You are viewing a plain text version of this content. The canonical link for it is here.
Posted to user@arrow.apache.org by Cindy McMullen <cm...@twitter.com> on 2020/05/20 18:54:18 UTC

Avro and Thrift converters

I see that the Avro converter is planned for Arrow 1.0.0.  Any ideas about
when that release might be?

Any plans for a Thrift -> Avro converter?

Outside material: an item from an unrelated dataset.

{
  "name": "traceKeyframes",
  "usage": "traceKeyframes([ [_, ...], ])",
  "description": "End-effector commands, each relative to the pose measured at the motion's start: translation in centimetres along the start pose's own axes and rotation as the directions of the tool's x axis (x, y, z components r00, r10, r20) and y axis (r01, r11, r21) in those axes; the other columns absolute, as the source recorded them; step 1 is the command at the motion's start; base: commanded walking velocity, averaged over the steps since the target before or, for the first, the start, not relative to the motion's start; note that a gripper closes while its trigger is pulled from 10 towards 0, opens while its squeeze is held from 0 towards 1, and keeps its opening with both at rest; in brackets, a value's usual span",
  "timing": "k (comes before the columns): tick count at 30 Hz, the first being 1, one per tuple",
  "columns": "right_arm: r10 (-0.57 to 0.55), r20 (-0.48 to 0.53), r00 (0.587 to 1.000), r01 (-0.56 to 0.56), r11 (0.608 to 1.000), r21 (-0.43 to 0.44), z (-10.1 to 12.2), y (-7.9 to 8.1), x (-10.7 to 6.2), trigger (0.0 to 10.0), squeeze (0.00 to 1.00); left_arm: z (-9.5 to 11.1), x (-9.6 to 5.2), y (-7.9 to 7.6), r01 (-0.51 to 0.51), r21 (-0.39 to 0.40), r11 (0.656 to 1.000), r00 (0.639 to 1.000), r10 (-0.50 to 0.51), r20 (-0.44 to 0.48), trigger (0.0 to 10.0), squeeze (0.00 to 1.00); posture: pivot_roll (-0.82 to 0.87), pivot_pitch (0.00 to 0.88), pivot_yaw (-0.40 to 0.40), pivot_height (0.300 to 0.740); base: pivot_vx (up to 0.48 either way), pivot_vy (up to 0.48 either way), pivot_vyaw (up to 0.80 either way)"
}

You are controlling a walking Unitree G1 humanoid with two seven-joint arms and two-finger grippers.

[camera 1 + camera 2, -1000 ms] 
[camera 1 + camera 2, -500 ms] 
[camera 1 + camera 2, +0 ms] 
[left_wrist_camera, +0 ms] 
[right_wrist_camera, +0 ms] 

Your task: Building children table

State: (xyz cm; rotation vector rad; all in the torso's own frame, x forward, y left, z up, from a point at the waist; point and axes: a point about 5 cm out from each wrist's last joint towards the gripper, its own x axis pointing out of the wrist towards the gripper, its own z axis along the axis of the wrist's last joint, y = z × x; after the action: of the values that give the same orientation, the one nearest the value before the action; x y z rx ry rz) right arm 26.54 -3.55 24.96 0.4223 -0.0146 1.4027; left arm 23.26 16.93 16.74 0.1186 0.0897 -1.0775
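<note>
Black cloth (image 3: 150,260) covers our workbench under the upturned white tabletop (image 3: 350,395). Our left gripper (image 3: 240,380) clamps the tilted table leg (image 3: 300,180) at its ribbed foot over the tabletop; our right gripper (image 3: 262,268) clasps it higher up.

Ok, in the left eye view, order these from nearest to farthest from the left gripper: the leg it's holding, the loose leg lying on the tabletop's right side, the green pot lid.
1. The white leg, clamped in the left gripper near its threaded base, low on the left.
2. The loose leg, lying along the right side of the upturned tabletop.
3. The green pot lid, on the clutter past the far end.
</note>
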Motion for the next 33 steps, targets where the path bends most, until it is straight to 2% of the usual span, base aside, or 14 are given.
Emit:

Re: Avro and Thrift converters

Posted by Micah Kornfield <em...@gmail.com>.
Hi Cindy,

> Are you saying that the Avro -> Arrow converter is already available in
> release 0.17.1?


Yes, in Java
<https://arrow.apache.org/docs/java/org/apache/arrow/AvroToArrow.html> [1] it
exists in a separate POM
<https://mvnrepository.com/artifact/org.apache.arrow/arrow-avro> [2].  Note
that this is still in an experimental/contrib state (i.e. I'm not sure if
anyone is using it in production) and it might get some refactoring, but it
should be good place to start experimenting, and feedback on it would be
welcome.

As for use cases: we're trying to move away from Thrift in parts of our ML
> stack.  We need to support wide, row-based data with schema support, so
> probably need to convert Thrift to Avro.  However, we'd love to use Arrow
> *between* components (Spark, TensorFlow, scikit-learn), but it's likely
> our data will originate in Avro and/or Thrift.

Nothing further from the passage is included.